» Exercise:
Any images in the material are to be dropped while every line is retyped exactly.

» Exercise data:
___

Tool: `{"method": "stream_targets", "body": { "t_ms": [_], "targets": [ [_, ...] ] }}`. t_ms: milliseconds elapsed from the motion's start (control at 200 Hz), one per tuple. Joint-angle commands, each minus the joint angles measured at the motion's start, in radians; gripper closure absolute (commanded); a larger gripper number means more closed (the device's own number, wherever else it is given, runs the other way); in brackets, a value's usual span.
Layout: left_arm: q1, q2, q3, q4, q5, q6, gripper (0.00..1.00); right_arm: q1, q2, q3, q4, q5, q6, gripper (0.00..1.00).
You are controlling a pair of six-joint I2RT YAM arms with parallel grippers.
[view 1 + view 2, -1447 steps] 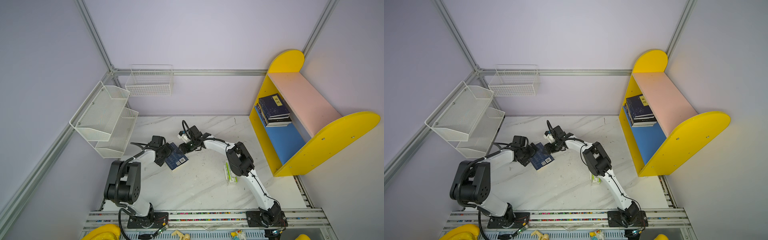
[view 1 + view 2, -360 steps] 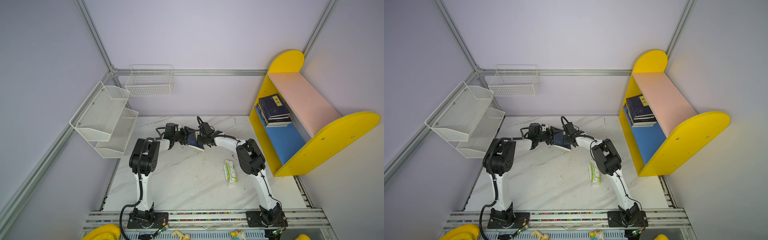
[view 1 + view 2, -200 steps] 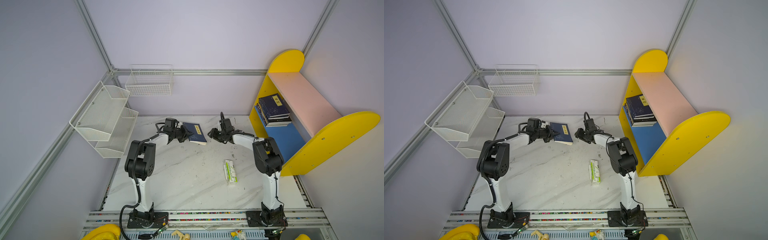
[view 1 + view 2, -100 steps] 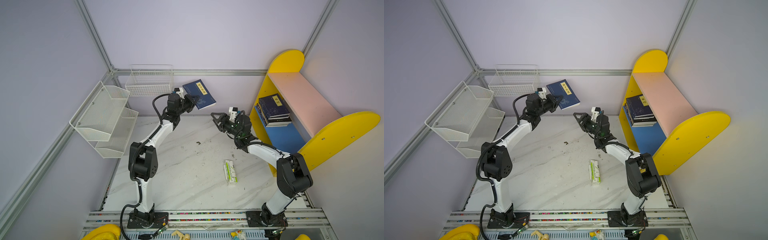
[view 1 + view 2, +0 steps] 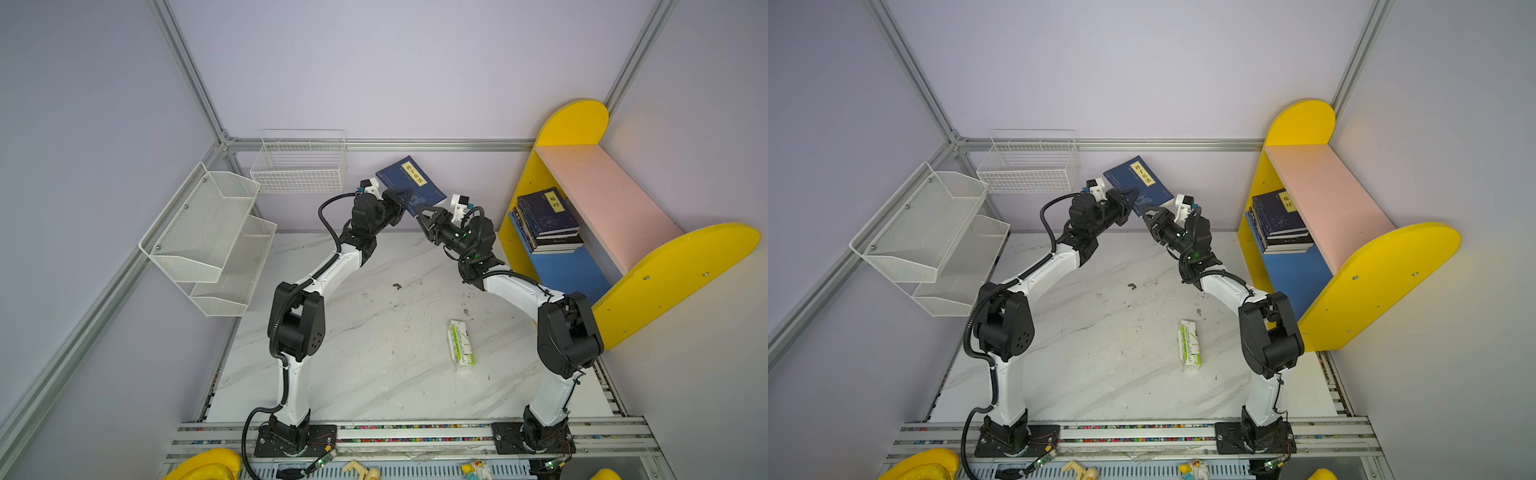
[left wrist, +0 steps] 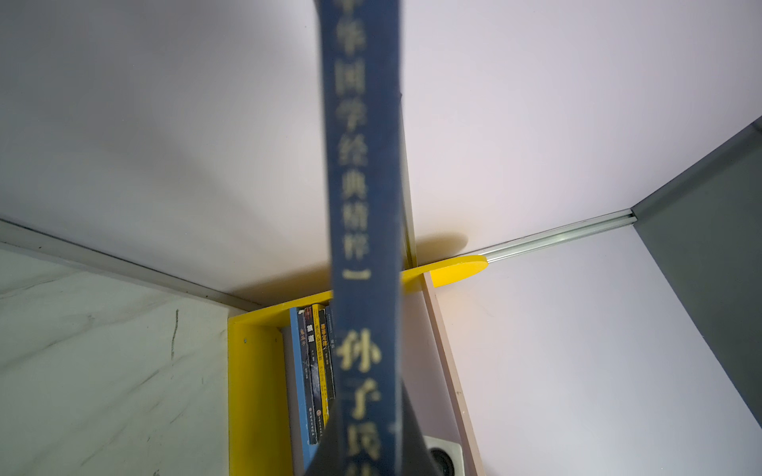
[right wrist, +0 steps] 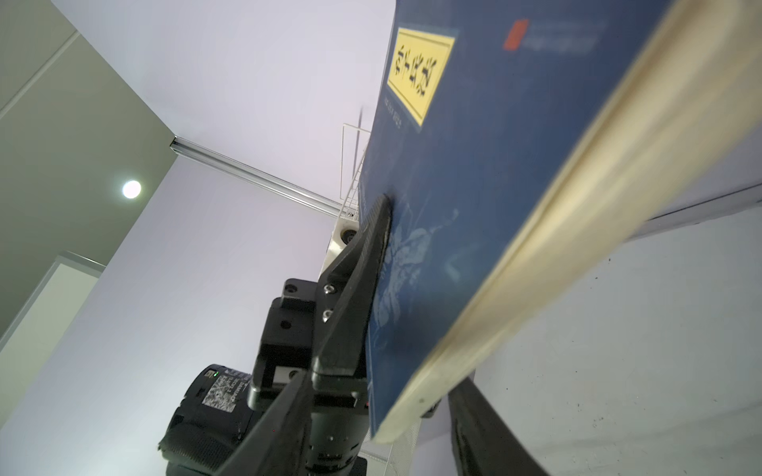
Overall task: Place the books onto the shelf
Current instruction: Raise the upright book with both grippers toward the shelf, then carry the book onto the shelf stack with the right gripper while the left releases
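Observation:
A navy blue book [image 5: 409,183] [image 5: 1138,178] with a yellow title label hangs high near the back wall, and my left gripper [image 5: 401,199] [image 5: 1129,199] is shut on its lower edge. In the left wrist view its spine [image 6: 363,206] runs up from that gripper [image 6: 367,412]. My right gripper [image 5: 424,212] [image 7: 379,391] is open; the book's [image 7: 495,165] page-edge corner sits between its fingers with gaps on both sides. The shelf [image 5: 677,266] [image 6: 255,391] stands at the right, with several books [image 5: 544,220] [image 5: 1279,224] stacked flat on its blue lower board.
A green-and-white carton [image 5: 460,345] lies on the marble table [image 5: 353,374] right of centre. A white mesh tiered rack [image 5: 208,237] hangs on the left wall and a white wire basket [image 5: 299,166] on the back wall, close to the raised book.
Both arms rose from the back of the table. The left one lifted the book up to the wall; the right gripper followed, and its jaws now straddle the book's corner.

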Motion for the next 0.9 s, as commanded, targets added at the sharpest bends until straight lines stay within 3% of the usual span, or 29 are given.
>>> {"method": "stream_targets", "body": {
  "t_ms": [0,205,495,680,850,890],
  "targets": [
    [-0.002,-0.065,-0.019,0.127,-0.040,-0.006,1.00,0.013,0.024,0.042,0.006,-0.015,0.028,0.49],
    [-0.018,-0.057,-0.023,0.147,-0.051,-0.008,1.00,0.017,0.033,0.041,0.048,0.021,0.047,0.69],
    [-0.033,-0.050,-0.018,0.150,-0.053,-0.014,1.00,0.018,0.057,0.063,0.107,0.050,0.054,0.76],
    [-0.035,-0.054,-0.021,0.149,-0.053,-0.011,1.00,0.014,0.055,0.065,0.111,0.077,0.054,0.92],
    [-0.022,-0.084,-0.052,0.136,-0.064,0.025,0.80,-0.043,-0.020,-0.005,0.092,0.083,0.032,0.97],
    [-0.015,-0.096,-0.065,0.129,-0.068,0.035,0.68,-0.068,-0.050,-0.037,0.090,0.082,0.025,0.98]
  ]
}}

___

» Answer for the task:
Tool: `{"method": "stream_targets", "body": { "t_ms": [_], "targets": [ [_, ...] ] }}`. t_ms: milliseconds elapsed from the motion's start (control at 200 Hz), one per tuple. Joint-angle commands, each minus the joint angles measured at the motion's start, in radians; gripper closure absolute (commanded); a larger gripper number means more closed (the device's own number, wherever else it is given, runs the other way); in brackets, a value's usual span.
Layout: left_arm: q1, q2, q3, q4, q5, q6, gripper (0.00..1.00); right_arm: q1, q2, q3, q4, q5, q6, gripper (0.00..1.00).
You are controlling a pair of six-joint I2RT YAM arms with parallel grippers.
[view 1 + view 2, -1447 steps] 
[view 1 + view 2, -360 steps] 
[view 1 + view 2, -200 steps] 
[view 1 + view 2, -100 steps] 
[view 1 + view 2, +0 steps] 
[left wrist, +0 steps] 
[right wrist, +0 steps] 
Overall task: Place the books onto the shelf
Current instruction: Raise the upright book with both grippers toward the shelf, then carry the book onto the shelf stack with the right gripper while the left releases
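Observation:
A navy blue book [image 5: 409,183] [image 5: 1138,178] with a yellow title label hangs high near the back wall, and my left gripper [image 5: 401,199] [image 5: 1129,199] is shut on its lower edge. In the left wrist view its spine [image 6: 363,206] runs up from that gripper [image 6: 367,412]. My right gripper [image 5: 424,212] [image 7: 379,391] is open; the book's [image 7: 495,165] page-edge corner sits between its fingers with gaps on both sides. The shelf [image 5: 677,266] [image 6: 255,391] stands at the right, with several books [image 5: 544,220] [image 5: 1279,224] stacked flat on its blue lower board.
A green-and-white carton [image 5: 460,345] lies on the marble table [image 5: 353,374] right of centre. A white mesh tiered rack [image 5: 208,237] hangs on the left wall and a white wire basket [image 5: 299,166] on the back wall, close to the raised book.
Both arms rose from the back of the table. The left one lifted the book up to the wall; the right gripper followed, and its jaws now straddle the book's corner.
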
Motion for the next 0.9 s, as commanded, targets added at the sharpest bends until straight lines stay within 3% of the usual span, or 29 are given.
>>> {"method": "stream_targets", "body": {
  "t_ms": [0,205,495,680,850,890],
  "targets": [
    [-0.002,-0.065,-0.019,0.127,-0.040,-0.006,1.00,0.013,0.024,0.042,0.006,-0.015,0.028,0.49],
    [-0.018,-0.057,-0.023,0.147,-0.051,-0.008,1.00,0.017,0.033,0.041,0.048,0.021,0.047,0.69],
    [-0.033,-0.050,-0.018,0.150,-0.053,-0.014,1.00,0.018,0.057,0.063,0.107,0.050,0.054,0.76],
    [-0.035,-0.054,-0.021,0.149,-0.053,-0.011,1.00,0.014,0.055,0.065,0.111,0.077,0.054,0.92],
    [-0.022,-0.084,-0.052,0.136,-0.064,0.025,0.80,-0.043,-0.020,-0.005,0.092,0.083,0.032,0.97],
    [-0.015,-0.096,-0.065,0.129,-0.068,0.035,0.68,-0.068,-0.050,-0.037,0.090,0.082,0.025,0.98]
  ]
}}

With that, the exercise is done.